-- INFORMATION follows --

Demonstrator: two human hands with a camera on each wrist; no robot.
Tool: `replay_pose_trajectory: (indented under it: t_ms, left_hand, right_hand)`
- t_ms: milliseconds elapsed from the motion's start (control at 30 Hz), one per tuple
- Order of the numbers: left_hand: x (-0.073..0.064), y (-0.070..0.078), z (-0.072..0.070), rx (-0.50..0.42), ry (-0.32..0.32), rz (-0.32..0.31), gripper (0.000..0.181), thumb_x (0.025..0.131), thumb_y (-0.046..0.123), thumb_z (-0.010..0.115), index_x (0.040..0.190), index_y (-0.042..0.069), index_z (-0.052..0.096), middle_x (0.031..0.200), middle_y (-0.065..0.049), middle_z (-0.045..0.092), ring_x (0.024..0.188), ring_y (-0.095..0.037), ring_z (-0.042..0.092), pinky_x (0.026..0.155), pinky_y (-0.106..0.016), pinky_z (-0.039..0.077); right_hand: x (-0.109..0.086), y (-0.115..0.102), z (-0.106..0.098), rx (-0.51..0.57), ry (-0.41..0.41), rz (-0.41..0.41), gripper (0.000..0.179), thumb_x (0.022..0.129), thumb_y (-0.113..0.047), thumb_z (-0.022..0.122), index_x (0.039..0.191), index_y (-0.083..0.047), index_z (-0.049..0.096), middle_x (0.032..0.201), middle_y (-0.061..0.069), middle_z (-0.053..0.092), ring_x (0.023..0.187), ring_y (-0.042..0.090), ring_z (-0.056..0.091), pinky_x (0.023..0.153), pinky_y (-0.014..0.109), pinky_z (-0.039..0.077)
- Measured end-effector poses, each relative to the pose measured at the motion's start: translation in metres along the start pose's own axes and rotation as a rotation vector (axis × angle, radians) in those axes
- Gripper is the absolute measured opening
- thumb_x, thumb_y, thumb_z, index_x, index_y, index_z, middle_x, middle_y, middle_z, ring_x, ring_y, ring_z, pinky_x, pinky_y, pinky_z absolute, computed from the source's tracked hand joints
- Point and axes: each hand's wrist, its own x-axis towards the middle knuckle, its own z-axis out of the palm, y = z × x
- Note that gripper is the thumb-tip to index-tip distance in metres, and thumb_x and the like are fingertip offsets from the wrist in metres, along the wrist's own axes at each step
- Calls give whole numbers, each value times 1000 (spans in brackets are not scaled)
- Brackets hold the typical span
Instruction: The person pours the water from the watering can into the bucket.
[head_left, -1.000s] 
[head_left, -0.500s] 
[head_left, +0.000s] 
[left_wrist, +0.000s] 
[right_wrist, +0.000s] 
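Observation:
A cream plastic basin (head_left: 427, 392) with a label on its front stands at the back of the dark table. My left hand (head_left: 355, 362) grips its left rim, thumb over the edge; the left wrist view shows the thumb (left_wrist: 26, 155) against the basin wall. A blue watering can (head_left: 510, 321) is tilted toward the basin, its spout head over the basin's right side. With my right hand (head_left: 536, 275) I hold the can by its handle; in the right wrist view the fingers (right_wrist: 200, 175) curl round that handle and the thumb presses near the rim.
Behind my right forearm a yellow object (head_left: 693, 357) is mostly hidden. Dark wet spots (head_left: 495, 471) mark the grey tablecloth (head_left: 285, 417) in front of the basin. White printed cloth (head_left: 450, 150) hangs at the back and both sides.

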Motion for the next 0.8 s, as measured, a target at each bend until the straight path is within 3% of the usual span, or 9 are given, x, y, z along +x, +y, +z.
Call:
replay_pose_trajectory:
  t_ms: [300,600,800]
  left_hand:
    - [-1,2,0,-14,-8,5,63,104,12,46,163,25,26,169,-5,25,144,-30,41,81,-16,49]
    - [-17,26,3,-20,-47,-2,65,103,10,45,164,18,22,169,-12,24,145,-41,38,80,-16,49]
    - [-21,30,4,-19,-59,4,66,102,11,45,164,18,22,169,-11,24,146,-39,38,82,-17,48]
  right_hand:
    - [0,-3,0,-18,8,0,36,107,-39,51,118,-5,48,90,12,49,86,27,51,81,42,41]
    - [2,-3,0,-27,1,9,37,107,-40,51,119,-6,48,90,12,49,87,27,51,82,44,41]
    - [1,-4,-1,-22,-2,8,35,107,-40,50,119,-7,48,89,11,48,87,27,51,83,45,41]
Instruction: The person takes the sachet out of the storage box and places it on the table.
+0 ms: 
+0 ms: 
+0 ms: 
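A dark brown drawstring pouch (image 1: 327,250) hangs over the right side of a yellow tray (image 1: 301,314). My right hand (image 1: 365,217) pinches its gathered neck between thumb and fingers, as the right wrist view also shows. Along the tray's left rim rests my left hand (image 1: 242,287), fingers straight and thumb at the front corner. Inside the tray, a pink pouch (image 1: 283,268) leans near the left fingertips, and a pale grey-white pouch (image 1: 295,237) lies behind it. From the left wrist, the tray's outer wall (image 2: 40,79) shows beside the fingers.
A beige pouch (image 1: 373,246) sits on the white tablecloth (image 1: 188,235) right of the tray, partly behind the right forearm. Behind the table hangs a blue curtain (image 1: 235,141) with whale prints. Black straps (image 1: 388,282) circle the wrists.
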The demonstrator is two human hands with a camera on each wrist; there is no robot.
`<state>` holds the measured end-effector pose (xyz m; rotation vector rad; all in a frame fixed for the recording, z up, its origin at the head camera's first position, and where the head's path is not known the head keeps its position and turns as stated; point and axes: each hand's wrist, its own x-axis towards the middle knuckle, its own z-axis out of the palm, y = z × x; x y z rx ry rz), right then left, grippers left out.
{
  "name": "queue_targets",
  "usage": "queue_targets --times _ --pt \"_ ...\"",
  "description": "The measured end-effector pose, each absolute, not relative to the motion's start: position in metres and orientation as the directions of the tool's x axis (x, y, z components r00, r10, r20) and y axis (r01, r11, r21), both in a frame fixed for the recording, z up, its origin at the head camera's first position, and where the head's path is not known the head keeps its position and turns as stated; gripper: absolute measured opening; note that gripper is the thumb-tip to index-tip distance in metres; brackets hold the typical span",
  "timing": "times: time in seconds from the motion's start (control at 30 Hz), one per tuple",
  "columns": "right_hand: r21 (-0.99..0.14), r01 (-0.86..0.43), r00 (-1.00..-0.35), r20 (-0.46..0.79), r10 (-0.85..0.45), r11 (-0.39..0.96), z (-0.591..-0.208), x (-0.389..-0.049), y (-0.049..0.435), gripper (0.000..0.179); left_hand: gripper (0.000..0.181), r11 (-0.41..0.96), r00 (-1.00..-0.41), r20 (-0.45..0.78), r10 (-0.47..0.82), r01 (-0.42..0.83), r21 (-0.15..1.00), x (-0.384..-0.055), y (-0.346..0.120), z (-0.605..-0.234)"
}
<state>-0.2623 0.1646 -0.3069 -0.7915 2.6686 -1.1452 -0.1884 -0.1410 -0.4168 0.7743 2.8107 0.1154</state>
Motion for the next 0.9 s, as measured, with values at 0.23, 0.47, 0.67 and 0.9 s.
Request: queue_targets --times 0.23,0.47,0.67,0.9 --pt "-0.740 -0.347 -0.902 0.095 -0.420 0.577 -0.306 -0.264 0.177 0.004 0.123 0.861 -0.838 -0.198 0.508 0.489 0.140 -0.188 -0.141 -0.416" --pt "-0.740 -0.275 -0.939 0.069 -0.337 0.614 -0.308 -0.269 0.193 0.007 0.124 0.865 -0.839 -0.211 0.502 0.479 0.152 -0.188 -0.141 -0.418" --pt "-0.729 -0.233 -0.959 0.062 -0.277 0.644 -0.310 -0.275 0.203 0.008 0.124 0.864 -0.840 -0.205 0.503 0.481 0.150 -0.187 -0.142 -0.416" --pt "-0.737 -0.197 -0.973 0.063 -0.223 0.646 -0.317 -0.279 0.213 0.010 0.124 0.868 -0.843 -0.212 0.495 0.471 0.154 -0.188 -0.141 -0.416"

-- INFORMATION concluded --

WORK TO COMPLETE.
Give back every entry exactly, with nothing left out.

TASK RESULT.
Demonstrator: two human hands with a camera on each wrist; no robot.
Tool: `replay_pose_trajectory: (indented under it: t_ms, left_hand, right_hand)`
- t_ms: milliseconds elapsed from the motion's start (control at 30 Hz), one per tuple
- Order of the numbers: left_hand: x (-0.073..0.064), y (-0.070..0.078), z (-0.072..0.070), rx (-0.50..0.42), ry (-0.32..0.32), rz (-0.32..0.31), gripper (0.000..0.181), thumb_x (0.025..0.131), thumb_y (-0.046..0.123), thumb_z (-0.010..0.115), index_x (0.040..0.190), index_y (-0.042..0.069), index_z (-0.052..0.096), middle_x (0.031..0.200), middle_y (-0.065..0.049), middle_z (-0.045..0.092), ring_x (0.024..0.188), ring_y (-0.095..0.037), ring_z (-0.042..0.092), pinky_x (0.026..0.155), pinky_y (-0.106..0.016), pinky_z (-0.039..0.077); right_hand: x (-0.109..0.086), y (-0.115..0.102), z (-0.106..0.098), rx (-0.51..0.57), ry (-0.41..0.41), rz (-0.41..0.41), gripper (0.000..0.179), thumb_x (0.022..0.129), thumb_y (-0.113..0.047), thumb_z (-0.022..0.122), index_x (0.039..0.191), index_y (-0.083..0.047), index_z (-0.049..0.096), middle_x (0.032..0.201), middle_y (-0.061..0.069), middle_z (-0.053..0.092), ring_x (0.023..0.187), ring_y (-0.042..0.090), ring_z (-0.056..0.091), pinky_x (0.023..0.153), pinky_y (-0.014..0.109), pinky_z (-0.039..0.077)
- Measured end-effector poses, each relative to the pose measured at the motion's start: translation in metres along the start pose's own axes and rotation as a rotation vector (axis × angle, radians) in those axes
- Gripper is the absolute measured opening
- thumb_x, thumb_y, thumb_z, index_x, index_y, index_z, middle_x, middle_y, middle_z, ring_x, ring_y, ring_z, pinky_x, pinky_y, pinky_z absolute, computed from the source's tracked hand joints
- Point and axes: each hand's wrist, its own x-axis towards the middle knuckle, its own z-axis out of the palm, y = z × x
- Note that gripper is the thumb-tip to index-tip distance in metres, and thumb_x and the like are fingertip offsets from the wrist in metres, along the wrist's own axes at each step
- Calls give whole numbers, each value times 1000 (spans in brackets are not scaled)
- Brackets hold the typical span
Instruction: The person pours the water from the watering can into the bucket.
[head_left, -1.000s] 
[head_left, -0.500s] 
[head_left, +0.000s] 
[left_wrist, +0.000s] 
[right_wrist, +0.000s] 
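Observation:
A cream plastic basin (head_left: 427, 392) with a label on its front stands at the back of the dark table. My left hand (head_left: 355, 362) grips its left rim, thumb over the edge; the left wrist view shows the thumb (left_wrist: 26, 155) against the basin wall. A blue watering can (head_left: 510, 321) is tilted toward the basin, its spout head over the basin's right side. With my right hand (head_left: 536, 275) I hold the can by its handle; in the right wrist view the fingers (right_wrist: 200, 175) curl round that handle and the thumb presses near the rim.
Behind my right forearm a yellow object (head_left: 693, 357) is mostly hidden. Dark wet spots (head_left: 495, 471) mark the grey tablecloth (head_left: 285, 417) in front of the basin. White printed cloth (head_left: 450, 150) hangs at the back and both sides.
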
Motion for the next 0.8 s, as measured, a target at each bend until the straight path is within 3% of the usual span, or 9 are given, x, y, z along +x, +y, +z.
Call:
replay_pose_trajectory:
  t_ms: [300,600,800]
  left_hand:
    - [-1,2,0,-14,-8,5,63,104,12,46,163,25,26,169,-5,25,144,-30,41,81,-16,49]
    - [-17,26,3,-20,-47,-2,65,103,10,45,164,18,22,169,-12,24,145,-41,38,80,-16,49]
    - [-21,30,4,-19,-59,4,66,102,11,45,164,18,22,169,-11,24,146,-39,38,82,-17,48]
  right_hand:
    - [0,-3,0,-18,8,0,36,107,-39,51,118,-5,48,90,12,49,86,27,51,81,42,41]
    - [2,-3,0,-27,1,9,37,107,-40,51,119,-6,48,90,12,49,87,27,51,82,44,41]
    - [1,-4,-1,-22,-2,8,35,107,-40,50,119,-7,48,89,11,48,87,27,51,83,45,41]
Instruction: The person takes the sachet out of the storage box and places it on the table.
+0 ms: 
+0 ms: 
+0 ms: 
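A dark brown drawstring pouch (image 1: 327,250) hangs over the right side of a yellow tray (image 1: 301,314). My right hand (image 1: 365,217) pinches its gathered neck between thumb and fingers, as the right wrist view also shows. Along the tray's left rim rests my left hand (image 1: 242,287), fingers straight and thumb at the front corner. Inside the tray, a pink pouch (image 1: 283,268) leans near the left fingertips, and a pale grey-white pouch (image 1: 295,237) lies behind it. From the left wrist, the tray's outer wall (image 2: 40,79) shows beside the fingers.
A beige pouch (image 1: 373,246) sits on the white tablecloth (image 1: 188,235) right of the tray, partly behind the right forearm. Behind the table hangs a blue curtain (image 1: 235,141) with whale prints. Black straps (image 1: 388,282) circle the wrists.
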The demonstrator is two human hands with a camera on each wrist; there is no robot.
`<state>` holds the measured end-effector pose (xyz m; rotation vector rad; all in a frame fixed for the recording, z up, its origin at the head camera's first position, and where the head's path is not known the head keeps its position and turns as stated; point and axes: each hand's wrist, its own x-axis towards the middle knuckle, its own z-axis out of the palm, y = z × x; x y z rx ry rz), right then left, grippers left out.
{
  "name": "queue_targets",
  "usage": "queue_targets --times _ --pt \"_ ...\"",
  "description": "The measured end-effector pose, each absolute, not relative to the motion's start: position in metres and orientation as the directions of the tool's x axis (x, y, z components r00, r10, r20) and y axis (r01, r11, r21), both in a frame fixed for the recording, z up, its origin at the head camera's first position, and where the head's path is not known the head keeps its position and turns as stated; gripper: absolute measured opening; note that gripper is the thumb-tip to index-tip distance in metres; brackets hold the typical span",
  "timing": "times: time in seconds from the motion's start (control at 30 Hz), one per tuple",
  "columns": "right_hand: r21 (-0.99..0.14), r01 (-0.86..0.43), r00 (-1.00..-0.35), r20 (-0.46..0.79), r10 (-0.85..0.45), r11 (-0.39..0.96), z (-0.591..-0.208), x (-0.389..-0.049), y (-0.049..0.435), gripper (0.000..0.179); left_hand: gripper (0.000..0.181), r11 (-0.41..0.96), r00 (-1.00..-0.41), r20 (-0.45..0.78), r10 (-0.47..0.82), r01 (-0.42..0.83), r21 (-0.15..1.00), x (-0.384..-0.055), y (-0.346..0.120), z (-0.605..-0.234)"
}
<state>-0.2623 0.1646 -0.3069 -0.7915 2.6686 -1.1452 -0.1884 -0.1410 -0.4168 0.7743 2.8107 0.1154</state>
Motion for the next 0.9 s, as measured, with values at 0.23, 0.47, 0.67 and 0.9 s.
Request: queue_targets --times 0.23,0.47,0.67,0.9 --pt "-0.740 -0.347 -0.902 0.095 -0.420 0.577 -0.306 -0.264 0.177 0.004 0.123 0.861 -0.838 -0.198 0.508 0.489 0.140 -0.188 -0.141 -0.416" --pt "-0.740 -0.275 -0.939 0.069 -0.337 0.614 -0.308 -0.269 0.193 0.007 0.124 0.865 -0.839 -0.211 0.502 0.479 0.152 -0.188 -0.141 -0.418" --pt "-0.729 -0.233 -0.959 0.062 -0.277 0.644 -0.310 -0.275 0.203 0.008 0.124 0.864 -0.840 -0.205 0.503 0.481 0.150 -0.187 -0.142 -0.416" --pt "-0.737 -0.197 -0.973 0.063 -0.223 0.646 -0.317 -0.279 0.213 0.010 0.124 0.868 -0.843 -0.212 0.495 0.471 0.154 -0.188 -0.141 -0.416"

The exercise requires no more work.